=== EXERCISE DIRECTIONS ===
Look through the lines below for the word "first", and copy every line that has it.

=== PROVIDED MATERIAL ===

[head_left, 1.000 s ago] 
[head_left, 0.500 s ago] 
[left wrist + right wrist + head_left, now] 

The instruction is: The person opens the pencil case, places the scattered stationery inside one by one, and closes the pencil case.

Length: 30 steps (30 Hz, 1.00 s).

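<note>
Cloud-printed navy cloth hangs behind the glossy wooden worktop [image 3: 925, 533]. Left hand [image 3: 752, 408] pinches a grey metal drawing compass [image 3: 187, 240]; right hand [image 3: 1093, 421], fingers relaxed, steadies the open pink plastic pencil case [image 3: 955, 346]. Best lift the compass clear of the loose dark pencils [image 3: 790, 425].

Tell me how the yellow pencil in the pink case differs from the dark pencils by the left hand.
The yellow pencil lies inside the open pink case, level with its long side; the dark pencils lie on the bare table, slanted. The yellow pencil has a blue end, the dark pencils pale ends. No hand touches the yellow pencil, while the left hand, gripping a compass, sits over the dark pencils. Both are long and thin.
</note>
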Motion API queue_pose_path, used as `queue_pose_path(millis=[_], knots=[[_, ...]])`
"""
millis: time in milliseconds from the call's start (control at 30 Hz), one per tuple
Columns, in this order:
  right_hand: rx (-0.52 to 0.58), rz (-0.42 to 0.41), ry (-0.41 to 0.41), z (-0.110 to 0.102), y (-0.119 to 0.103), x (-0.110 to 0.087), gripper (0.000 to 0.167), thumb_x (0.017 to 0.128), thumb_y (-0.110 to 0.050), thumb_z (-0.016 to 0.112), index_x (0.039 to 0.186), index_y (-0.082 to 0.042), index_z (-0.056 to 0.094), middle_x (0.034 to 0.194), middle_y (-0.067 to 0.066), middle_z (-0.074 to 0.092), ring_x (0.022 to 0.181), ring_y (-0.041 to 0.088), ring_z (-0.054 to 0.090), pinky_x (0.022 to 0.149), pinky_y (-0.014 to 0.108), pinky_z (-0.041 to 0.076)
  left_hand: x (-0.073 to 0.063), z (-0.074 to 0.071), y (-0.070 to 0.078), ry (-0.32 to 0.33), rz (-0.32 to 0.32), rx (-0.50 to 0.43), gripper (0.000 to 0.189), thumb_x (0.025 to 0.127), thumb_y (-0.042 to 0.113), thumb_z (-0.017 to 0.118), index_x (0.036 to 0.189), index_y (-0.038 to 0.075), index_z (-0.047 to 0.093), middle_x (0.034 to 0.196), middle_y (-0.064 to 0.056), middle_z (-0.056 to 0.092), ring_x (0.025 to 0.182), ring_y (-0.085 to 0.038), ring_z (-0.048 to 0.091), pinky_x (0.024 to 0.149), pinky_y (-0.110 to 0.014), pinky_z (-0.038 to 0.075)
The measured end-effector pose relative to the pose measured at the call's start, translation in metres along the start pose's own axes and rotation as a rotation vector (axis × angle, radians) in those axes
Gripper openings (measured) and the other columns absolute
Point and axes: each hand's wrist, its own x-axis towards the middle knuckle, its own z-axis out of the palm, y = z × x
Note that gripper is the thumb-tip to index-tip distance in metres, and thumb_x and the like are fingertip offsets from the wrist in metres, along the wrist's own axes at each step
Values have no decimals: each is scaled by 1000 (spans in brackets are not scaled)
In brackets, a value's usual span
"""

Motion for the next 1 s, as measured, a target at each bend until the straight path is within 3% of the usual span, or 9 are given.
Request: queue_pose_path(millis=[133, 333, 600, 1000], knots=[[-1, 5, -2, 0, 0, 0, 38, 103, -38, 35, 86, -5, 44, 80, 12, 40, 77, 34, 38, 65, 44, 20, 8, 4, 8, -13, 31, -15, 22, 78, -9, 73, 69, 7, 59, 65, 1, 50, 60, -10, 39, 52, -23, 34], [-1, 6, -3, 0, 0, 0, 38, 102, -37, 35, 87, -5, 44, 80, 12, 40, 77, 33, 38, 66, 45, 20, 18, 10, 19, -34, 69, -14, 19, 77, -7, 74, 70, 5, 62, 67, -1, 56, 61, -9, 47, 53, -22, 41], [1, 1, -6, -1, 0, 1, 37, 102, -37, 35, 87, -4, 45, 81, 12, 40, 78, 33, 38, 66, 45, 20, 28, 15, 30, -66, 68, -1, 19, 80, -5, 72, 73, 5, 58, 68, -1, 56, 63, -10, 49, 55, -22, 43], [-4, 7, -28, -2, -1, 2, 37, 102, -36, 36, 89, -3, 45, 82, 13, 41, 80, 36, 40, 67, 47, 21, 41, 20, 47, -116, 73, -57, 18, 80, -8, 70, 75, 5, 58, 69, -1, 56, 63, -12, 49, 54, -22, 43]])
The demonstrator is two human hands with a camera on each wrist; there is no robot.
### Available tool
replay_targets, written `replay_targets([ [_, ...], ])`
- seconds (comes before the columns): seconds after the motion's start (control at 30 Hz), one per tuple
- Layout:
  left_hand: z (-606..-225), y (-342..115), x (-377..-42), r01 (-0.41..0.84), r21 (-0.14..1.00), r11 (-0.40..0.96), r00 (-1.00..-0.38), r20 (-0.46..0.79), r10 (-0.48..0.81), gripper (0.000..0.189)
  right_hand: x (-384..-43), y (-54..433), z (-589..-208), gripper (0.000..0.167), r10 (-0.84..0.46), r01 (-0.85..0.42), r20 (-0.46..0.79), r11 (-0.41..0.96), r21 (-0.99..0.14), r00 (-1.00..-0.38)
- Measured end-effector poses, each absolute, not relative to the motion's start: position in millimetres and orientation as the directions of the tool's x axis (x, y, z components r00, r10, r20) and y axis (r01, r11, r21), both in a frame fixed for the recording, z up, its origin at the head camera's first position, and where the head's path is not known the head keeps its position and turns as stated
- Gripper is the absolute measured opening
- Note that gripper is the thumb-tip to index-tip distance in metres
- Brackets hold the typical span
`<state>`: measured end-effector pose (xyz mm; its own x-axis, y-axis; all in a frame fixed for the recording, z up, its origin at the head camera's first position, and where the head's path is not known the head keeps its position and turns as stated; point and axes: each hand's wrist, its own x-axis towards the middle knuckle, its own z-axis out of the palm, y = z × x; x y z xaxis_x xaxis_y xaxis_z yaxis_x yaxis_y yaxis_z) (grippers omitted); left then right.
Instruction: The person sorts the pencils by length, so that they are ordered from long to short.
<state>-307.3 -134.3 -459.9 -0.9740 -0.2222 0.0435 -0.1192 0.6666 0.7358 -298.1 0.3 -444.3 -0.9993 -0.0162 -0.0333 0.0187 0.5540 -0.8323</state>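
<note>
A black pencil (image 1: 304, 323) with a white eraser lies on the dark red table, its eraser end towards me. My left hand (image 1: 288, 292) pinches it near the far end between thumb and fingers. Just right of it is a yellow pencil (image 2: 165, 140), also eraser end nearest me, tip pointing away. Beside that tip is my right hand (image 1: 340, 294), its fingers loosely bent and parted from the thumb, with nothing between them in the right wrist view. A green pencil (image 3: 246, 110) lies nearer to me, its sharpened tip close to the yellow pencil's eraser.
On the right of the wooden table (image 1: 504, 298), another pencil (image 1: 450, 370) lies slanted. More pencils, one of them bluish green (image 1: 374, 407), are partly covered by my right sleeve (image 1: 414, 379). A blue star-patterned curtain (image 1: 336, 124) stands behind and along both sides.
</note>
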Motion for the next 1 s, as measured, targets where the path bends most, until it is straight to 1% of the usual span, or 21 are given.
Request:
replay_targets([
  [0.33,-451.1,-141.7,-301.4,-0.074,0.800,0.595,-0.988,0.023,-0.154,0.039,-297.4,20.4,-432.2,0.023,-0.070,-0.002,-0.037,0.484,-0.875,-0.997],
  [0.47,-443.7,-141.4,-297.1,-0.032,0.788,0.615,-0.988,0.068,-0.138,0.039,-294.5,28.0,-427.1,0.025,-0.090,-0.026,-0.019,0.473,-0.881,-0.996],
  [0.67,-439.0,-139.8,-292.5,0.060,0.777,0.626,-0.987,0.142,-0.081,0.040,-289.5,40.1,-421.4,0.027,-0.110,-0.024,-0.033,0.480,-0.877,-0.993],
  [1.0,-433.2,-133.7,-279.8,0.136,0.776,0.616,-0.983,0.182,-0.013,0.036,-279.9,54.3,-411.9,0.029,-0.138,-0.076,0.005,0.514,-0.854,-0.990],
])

=== REPLY ===
- Measured end-effector poses, each absolute, not relative to the motion's start: position in millimetres and orientation as the directions of the tool's x axis (x, y, z components r00, r10, r20) and y axis (r01, r11, r21), both in a frame fixed for the recording, z up, its origin at the head camera's first position, and where the head's path is not known the head keeps its position and turns as stated
`<state>`: measured end-effector pose (xyz mm; its own x-axis, y-axis; all in a frame fixed for the recording, z up, its origin at the head camera's first position, and where the head's path is not known the head keeps its position and turns as stated; point and axes: each hand's wrist, its own x-axis towards the middle knuckle, its own z-axis out of the palm, y = z × x; x y z xaxis_x xaxis_y xaxis_z yaxis_x yaxis_y yaxis_z) (grippers omitted); left then right.

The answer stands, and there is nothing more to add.